Exercise aim:
What lines in the listing below hold the string "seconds"? Please copy them out.

Input data:
# # #

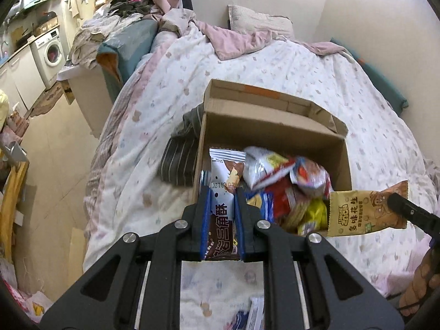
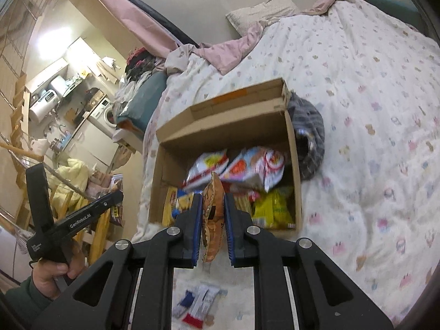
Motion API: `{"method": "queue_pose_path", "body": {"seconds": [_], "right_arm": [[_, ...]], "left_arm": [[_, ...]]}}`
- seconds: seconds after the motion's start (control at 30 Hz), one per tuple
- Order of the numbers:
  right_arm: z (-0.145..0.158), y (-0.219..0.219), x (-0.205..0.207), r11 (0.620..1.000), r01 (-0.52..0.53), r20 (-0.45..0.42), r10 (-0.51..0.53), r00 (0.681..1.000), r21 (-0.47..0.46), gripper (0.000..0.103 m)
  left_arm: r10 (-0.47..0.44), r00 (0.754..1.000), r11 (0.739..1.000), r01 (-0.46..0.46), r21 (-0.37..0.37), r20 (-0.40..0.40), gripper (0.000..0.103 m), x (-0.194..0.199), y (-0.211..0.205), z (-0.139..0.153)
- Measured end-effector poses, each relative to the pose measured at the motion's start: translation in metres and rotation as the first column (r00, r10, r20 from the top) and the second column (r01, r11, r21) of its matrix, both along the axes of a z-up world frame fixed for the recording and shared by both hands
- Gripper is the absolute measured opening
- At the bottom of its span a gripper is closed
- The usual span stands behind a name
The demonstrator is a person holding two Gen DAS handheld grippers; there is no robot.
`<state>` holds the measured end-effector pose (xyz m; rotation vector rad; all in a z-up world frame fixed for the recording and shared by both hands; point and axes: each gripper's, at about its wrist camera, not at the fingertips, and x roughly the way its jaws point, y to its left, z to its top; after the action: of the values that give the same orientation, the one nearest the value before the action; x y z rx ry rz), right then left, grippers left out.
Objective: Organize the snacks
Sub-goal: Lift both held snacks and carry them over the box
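Note:
An open cardboard box (image 1: 275, 126) (image 2: 225, 121) sits on the bed with several snack packets inside. My left gripper (image 1: 222, 192) is shut on a white and brown snack packet (image 1: 224, 181), held just before the box's near wall. My right gripper (image 2: 211, 200) is shut on a tan peanut packet (image 2: 212, 214), seen edge-on, also near the box's front. In the left wrist view that tan packet (image 1: 365, 211) hangs to the right of the box from the right gripper's fingertips (image 1: 398, 202). The left gripper's body (image 2: 79, 220) shows at the left of the right wrist view.
The floral quilt (image 1: 302, 63) covers the bed around the box. A dark striped cloth (image 1: 181, 151) (image 2: 308, 137) lies against the box's side. A few small packets (image 2: 198, 305) lie on the quilt below my grippers. Floor and a washing machine (image 1: 51, 52) are at left.

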<state>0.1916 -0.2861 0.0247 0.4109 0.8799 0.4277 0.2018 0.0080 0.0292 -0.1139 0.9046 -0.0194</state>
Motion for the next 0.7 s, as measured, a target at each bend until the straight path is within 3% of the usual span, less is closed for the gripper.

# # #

Answer to the exercise:
Motion API: `{"method": "queue_pose_path", "body": {"seconds": [_], "right_arm": [[_, ...]], "left_arm": [[_, ...]]}}`
- seconds: seconds after the motion's start (control at 30 Hz), one per tuple

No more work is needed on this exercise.